We found a 0.89% (95% CI: 0.68, 1.10%) increase in all-cause, a 0.80% (95% CI: 0.41, 1.20%) increase in cardiovascular, and a 1.10% (95% CI: 0.59, 1.62%) increase in respiratory mortality per 10μg/m3 increase in PM2.5. Accounting for the downward bias induced by studies of single days, the all-cause mortality estimate increased to 1.01% (95% CI: 0.81, 1.20%). We found significant associations between mortality and several PM2.5 constituents. The most consistent and stronger associations were observed for elemental carbon (EC) and potassium (K). For most of the constituents, we observed high variability of effect estimates across cities.
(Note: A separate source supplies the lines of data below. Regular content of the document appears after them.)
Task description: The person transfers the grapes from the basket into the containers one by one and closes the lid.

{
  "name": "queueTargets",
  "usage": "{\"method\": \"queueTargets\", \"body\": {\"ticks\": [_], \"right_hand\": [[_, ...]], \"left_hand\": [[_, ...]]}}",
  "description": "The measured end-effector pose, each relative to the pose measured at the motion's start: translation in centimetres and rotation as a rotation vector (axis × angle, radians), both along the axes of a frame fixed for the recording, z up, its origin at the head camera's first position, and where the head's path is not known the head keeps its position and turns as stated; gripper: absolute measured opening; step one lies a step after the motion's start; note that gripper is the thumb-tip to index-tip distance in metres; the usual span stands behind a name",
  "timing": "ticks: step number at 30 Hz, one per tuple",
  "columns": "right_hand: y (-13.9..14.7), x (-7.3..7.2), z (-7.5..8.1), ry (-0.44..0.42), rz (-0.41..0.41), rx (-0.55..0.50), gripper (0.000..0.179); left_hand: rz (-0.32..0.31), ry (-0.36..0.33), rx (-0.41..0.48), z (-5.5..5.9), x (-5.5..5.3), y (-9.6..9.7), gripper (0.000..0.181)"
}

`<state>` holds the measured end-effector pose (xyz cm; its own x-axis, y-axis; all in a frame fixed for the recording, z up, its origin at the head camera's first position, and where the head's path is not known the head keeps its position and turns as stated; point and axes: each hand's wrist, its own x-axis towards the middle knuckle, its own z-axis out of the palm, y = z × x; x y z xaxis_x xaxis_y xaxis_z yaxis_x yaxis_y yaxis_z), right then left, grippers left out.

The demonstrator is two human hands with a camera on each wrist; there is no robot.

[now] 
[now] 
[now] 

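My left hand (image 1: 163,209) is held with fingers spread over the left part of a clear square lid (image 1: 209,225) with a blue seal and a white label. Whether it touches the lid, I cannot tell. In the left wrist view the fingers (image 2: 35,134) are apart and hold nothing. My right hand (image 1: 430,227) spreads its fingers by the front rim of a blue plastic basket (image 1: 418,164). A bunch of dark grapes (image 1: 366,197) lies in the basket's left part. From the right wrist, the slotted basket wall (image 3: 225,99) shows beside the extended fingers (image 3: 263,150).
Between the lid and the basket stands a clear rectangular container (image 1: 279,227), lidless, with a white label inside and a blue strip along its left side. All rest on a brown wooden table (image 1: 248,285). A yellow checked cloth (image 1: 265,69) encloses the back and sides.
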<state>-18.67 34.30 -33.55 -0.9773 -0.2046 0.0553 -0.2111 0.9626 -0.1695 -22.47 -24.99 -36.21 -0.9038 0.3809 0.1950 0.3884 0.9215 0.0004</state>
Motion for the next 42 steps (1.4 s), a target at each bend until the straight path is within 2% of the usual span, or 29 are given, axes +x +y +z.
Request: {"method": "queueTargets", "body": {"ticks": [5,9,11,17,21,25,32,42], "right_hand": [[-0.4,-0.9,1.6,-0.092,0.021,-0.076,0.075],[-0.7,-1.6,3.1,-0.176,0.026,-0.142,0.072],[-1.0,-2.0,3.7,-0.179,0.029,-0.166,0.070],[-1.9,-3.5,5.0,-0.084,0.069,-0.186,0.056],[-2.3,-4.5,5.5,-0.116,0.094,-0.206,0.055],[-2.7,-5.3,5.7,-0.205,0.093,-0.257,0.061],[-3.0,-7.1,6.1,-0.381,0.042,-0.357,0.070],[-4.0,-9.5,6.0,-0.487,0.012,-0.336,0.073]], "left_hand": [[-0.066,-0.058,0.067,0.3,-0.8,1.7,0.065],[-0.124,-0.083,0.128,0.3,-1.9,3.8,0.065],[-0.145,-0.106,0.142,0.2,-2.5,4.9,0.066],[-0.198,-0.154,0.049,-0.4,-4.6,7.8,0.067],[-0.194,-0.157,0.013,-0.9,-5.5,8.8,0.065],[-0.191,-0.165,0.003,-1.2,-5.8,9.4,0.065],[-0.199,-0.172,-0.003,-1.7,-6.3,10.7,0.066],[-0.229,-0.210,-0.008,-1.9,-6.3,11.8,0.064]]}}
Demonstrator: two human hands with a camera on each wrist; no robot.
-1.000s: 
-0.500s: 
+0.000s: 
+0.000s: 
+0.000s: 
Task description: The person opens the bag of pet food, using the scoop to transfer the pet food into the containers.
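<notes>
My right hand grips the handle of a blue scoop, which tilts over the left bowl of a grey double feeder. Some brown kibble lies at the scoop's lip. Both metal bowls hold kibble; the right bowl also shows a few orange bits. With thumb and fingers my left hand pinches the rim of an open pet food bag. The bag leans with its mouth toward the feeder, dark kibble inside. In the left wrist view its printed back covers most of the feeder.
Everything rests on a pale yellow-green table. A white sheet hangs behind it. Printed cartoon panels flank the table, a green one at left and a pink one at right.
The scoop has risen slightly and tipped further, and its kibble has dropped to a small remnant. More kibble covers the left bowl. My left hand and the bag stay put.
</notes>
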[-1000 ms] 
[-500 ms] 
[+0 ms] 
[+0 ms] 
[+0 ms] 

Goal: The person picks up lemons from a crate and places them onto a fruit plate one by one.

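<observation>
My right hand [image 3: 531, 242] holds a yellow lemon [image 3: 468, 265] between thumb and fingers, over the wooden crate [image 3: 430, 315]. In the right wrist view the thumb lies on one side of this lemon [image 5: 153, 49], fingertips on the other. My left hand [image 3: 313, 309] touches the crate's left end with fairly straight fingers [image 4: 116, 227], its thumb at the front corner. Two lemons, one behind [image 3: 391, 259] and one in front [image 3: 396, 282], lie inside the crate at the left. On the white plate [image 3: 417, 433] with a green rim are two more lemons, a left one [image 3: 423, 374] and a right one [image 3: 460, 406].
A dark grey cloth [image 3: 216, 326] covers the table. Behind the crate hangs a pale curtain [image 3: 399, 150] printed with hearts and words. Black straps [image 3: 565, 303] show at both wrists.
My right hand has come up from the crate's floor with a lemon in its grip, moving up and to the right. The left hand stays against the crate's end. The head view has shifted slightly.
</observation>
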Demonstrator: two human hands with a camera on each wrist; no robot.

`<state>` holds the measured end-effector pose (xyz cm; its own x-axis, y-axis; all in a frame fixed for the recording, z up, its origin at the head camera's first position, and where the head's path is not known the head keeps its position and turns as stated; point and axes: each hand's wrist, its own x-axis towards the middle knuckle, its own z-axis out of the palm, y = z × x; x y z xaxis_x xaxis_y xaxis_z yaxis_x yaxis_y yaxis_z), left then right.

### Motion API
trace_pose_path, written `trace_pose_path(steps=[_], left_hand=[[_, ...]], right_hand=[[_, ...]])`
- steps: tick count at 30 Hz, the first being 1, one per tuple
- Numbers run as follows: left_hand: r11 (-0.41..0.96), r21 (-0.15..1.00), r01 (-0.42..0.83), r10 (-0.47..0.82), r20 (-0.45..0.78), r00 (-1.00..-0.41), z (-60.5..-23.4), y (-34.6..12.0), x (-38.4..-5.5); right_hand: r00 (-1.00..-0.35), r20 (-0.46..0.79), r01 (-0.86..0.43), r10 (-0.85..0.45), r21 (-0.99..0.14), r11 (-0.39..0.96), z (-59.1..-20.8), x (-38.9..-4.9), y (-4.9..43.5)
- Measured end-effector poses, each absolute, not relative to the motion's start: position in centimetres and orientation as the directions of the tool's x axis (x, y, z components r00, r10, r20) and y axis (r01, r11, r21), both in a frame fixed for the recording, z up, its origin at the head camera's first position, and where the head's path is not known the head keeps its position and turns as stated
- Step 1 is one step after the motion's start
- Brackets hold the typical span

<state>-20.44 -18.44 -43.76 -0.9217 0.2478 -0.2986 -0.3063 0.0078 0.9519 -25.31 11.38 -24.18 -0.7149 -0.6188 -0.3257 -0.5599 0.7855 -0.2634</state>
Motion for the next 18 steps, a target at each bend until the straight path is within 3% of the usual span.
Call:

Our meta-analysis suggests that (a) combustion elements such as EC and K have a stronger association with mortality, (b) single lag studies underestimate effects, and (c) estimates of PM2.5 and constituents differ across regions. Accounting for PM mass in constituent's health models may lead to more stable and comparable effect estimates across different studies.
PROSPERO: CRD42017055765.
•A meta-analysis of acute effects of PM2.5 constituents on mortality was conducted.•EC and K had the strongest and most consistent association with mortality.•Single lag studies underestimate effects.•Mortality effects of PM2.5 and constituents differ across regions.